Data Advocacy for All has designed our toolkit around three key literacy domains in which students need to gain experience to develop the critical-rhetorical capacities to ethically and effectively work with data to instigate social change.
Guiding Ethics
We believe that all students–no matter their computing background, their disciplinary major, or their socio-economic background–deserve to be taught how to use data critically, ethically, and effectively to advocate for the social change they want to manifest for themselves and their communities. We also believe that because data advocacy is pertinent today to so many fields of study, professional careers, and civic matters, it should not be the responsibility of any one program or department to teach the skills of data advocacy. This is especially important in that we know that students from historical marginalized communities do not often engage in STEM disciplines where learning about data and data processing often takes place due to issues of underrepresentation, educational disparities, and implicit bias and discrimination. We thus believe that data advocacy should be taught all across the curriculum in order to ensure that all students learn the skills needed to effectively advocate with data in their personal, professional, and civic lives.
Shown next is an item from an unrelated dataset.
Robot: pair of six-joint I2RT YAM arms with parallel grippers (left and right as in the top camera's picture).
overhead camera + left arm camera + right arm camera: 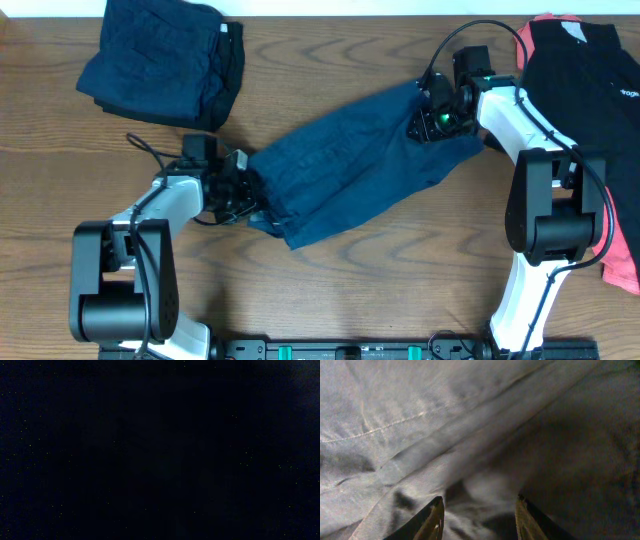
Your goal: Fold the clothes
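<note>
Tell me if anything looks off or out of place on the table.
The left wrist view is almost fully black, probably because the left gripper is buried against the navy garment. That garment lies crumpled and diagonal between the arms, unlike the folded pile at the back left.

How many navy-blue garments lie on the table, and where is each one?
2. The folded garment sits at the far left in the overhead view; the spread garment lies diagonally across the middle. The folded pile could hide another.
</note>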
With these ethics in mind, in designing our toolkit, we prioritized interdisciplinarity, inclusivity, and accessibility in the following ways:
Interdisciplinarity: Our toolkit of educational resources has been designed for teachers in higher education across multiple disciplines–whether they are teaching a first-year composition course, a junior level course in history, or a capstone course in the social sciences. In the toolkit, teachers will find a variety of resources (terms, readings, lesson plans, tutorials, data advocacy examples, etc.—that have been either collected or designed by our team of researchers and instructors. These resources come from multiple fields of study and diverse organizations and career domains.
Inclusivity: We have made concerted effort to ensure that diverse students can imagine themselves as powerful data advocates by including resources that represent diverse perspectives and demonstrate how various and diverse communities have used data ethically and effectively to advocate for social change. In order to model inclusive thinking, our toolkit also includes resources that speak into how data has impacted communities disproportionately as well as how data can be harnessed in ways that respect diverse community needs.
Accessibility: In creating our toolkit, we have not assumed that teachers or students have prior experience with data science, computing, data processing, rhetoric, or digital storytelling. Many of the resources are thus introductory in nature, creating opportunities for teachers and students to learn about data advocacy together while also leaving room for teachers to delve further with their students into any given area of data advocacy.
In making these ethical choices, our ultimate hope is to both promote and expand data advocacy education in higher education. We encourage you to explore our toolkit and learn through first-hand experience about the many merits of data advocacy education.